After finding the line with "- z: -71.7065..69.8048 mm" in the data below, set down exactly each line through the one with "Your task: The", inclusive, and stop there.

Data items >>
■ ■ ■ ■ ■
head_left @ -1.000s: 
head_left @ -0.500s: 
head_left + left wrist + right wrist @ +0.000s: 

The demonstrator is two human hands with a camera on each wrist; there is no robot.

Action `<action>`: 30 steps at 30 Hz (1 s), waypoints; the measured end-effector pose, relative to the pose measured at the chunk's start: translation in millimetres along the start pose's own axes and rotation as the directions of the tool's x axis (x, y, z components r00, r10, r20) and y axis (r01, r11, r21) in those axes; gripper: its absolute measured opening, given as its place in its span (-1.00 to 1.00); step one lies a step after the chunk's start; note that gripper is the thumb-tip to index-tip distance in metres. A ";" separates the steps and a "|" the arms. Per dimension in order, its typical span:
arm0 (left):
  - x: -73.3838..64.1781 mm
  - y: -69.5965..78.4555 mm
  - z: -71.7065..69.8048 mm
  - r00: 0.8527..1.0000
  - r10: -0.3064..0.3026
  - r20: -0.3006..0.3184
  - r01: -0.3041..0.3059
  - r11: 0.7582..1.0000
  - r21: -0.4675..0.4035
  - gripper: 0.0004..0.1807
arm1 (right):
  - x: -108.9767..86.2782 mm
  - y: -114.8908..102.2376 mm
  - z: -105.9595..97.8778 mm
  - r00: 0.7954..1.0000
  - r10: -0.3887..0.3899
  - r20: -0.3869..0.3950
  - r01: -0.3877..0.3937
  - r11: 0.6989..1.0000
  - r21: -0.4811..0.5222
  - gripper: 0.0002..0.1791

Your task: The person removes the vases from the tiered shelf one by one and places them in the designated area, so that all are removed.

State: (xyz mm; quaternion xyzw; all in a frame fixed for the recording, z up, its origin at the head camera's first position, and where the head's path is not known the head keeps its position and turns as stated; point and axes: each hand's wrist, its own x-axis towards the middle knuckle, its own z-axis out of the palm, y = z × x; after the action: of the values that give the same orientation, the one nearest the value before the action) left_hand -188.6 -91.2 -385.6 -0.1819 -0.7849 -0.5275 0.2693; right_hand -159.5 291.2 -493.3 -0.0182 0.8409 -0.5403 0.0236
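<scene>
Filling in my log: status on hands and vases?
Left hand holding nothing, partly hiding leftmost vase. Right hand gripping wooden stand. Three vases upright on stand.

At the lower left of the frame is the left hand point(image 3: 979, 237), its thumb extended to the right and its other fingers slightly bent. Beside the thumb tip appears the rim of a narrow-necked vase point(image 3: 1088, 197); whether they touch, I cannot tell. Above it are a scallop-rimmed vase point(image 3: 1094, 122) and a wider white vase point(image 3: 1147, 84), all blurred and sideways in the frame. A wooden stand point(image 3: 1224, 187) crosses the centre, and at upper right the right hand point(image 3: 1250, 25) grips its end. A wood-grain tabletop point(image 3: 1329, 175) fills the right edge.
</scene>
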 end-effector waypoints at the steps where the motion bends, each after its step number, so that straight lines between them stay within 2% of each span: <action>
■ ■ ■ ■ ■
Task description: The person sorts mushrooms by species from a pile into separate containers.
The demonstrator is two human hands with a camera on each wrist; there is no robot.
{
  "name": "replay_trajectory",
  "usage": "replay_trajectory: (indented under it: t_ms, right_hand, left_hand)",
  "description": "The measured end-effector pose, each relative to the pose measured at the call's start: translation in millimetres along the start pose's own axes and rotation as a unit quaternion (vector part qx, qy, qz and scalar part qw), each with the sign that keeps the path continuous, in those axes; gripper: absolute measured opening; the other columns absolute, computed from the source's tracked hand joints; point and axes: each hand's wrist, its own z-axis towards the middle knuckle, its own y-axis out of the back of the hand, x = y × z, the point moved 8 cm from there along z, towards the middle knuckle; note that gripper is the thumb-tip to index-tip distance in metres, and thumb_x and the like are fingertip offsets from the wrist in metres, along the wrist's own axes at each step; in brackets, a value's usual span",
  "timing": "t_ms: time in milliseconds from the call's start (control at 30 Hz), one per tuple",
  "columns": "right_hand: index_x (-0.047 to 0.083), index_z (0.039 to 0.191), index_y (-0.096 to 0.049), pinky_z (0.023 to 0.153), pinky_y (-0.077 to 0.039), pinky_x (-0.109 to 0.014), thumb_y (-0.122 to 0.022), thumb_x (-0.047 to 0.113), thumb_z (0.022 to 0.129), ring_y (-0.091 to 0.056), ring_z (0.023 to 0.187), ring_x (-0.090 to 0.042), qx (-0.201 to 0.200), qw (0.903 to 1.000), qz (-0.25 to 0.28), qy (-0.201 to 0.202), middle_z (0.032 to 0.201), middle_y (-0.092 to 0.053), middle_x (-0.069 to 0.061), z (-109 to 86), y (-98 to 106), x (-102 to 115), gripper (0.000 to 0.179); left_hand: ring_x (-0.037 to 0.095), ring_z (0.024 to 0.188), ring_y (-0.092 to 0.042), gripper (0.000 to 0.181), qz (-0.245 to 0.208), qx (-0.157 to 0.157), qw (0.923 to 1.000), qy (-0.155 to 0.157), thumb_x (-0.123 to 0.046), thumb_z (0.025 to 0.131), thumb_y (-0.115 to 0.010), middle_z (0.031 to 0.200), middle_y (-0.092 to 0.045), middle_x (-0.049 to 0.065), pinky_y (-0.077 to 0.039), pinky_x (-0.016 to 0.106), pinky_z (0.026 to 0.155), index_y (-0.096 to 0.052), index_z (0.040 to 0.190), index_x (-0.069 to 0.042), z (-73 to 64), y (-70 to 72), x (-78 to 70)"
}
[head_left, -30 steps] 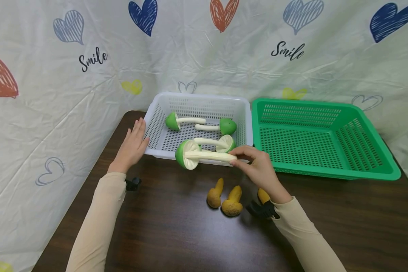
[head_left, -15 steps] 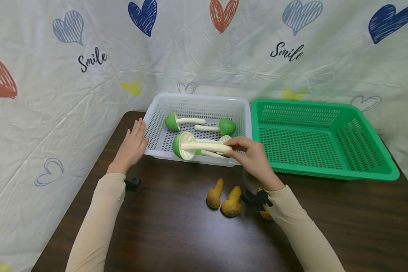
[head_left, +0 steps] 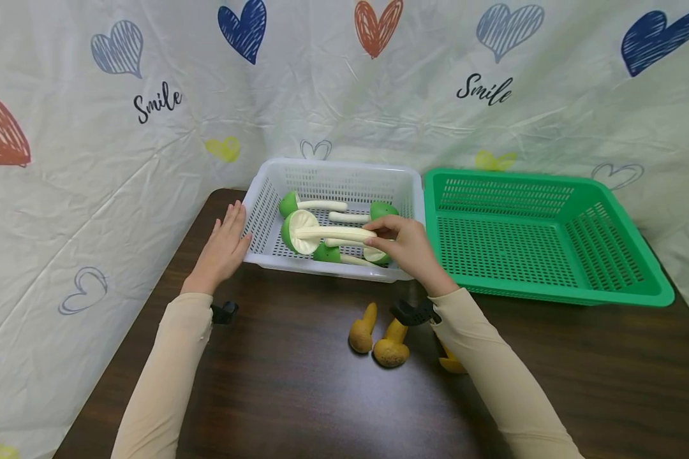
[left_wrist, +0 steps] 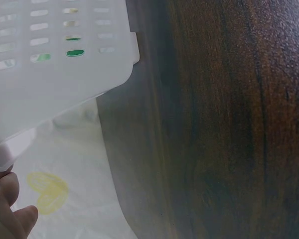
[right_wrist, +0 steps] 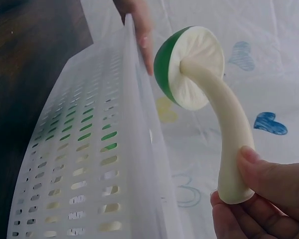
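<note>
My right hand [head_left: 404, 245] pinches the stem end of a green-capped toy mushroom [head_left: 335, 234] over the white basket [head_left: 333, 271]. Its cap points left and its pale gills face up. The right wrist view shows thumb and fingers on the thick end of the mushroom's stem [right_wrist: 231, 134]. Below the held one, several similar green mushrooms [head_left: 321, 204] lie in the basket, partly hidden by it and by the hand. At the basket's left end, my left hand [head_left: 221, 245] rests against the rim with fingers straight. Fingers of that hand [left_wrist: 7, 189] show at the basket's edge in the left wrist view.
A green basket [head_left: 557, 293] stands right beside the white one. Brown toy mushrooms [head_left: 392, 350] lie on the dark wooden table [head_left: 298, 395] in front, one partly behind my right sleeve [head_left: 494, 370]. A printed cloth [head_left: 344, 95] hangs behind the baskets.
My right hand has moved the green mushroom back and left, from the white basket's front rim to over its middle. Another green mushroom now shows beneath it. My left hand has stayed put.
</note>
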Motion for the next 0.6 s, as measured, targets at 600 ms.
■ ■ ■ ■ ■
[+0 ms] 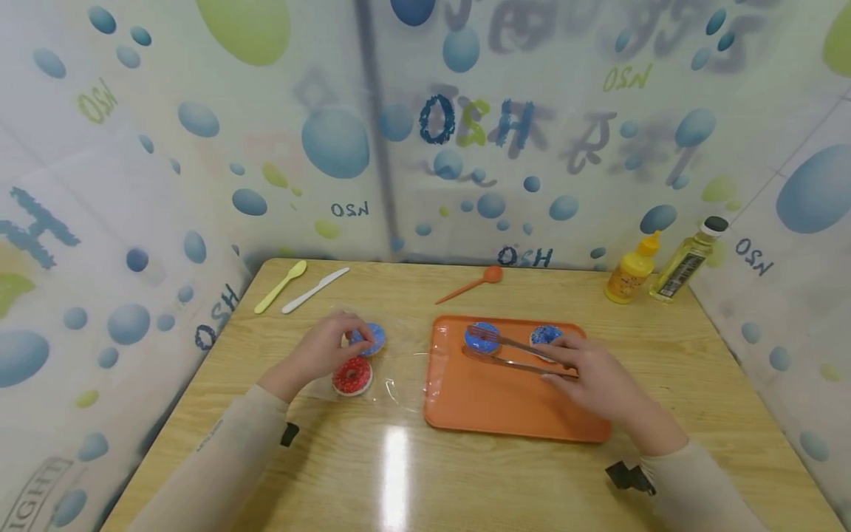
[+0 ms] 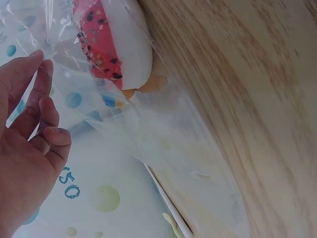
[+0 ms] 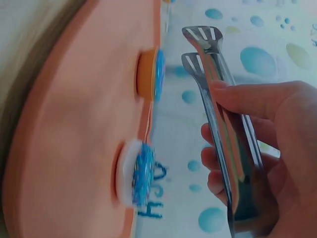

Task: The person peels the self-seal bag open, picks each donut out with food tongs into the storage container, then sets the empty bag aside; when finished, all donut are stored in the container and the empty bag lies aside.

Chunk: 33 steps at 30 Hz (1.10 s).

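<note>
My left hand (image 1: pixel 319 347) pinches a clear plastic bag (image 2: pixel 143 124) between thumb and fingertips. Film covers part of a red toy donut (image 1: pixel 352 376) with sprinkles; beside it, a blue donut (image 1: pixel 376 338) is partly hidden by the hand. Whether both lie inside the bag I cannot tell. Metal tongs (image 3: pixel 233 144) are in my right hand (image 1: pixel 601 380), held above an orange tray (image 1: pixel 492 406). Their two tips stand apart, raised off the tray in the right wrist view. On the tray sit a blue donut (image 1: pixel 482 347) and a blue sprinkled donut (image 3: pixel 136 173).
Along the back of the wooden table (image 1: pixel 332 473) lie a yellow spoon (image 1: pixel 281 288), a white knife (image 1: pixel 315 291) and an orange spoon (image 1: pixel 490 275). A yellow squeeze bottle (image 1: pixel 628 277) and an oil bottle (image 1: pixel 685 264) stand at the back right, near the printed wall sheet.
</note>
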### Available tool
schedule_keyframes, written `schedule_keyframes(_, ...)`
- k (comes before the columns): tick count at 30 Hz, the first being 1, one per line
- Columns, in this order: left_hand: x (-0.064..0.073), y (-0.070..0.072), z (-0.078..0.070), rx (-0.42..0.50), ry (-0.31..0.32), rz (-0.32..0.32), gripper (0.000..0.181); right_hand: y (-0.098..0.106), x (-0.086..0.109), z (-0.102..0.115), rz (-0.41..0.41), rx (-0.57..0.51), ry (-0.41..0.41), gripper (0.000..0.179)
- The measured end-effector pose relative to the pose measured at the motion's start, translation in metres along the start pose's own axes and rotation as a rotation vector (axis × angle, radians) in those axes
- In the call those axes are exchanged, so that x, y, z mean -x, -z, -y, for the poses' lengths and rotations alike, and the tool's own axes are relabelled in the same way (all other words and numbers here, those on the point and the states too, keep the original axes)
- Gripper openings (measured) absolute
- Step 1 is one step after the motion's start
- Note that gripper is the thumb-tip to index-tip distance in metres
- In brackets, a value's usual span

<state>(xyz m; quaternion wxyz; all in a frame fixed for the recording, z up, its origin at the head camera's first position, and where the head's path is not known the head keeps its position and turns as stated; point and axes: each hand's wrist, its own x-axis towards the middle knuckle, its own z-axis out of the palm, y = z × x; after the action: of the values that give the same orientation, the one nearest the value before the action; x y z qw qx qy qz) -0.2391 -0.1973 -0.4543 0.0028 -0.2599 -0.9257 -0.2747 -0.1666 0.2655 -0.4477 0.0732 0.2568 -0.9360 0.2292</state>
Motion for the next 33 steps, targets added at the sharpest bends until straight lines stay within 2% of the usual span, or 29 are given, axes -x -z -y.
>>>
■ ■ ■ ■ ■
Result of the task >>
  - z: -71.7065..69.8048 mm
  - r00: 0.8527..1.0000
  - r10: -0.3064..0.3026
  - r20: -0.3006..0.3184
  - r01: -0.3041..0.3059
  - r11: 0.7582..1.0000
  - r21: -0.4675..0.4035
  - gripper: 0.0004..0.1807
arm1 (right):
  - x: -108.9767..86.2782 mm
  - y: -114.8908..102.2376 mm
  - z: -105.9595..97.8778 mm
  - r00: 0.7954..1.0000
  - r10: -0.3887..0.3899
  - r20: -0.3869..0.3950
  - r01: -0.3877..0.3937
  - r11: 0.6989..1.0000
  - r21: -0.4811..0.5222
  - gripper: 0.0002..0.1791

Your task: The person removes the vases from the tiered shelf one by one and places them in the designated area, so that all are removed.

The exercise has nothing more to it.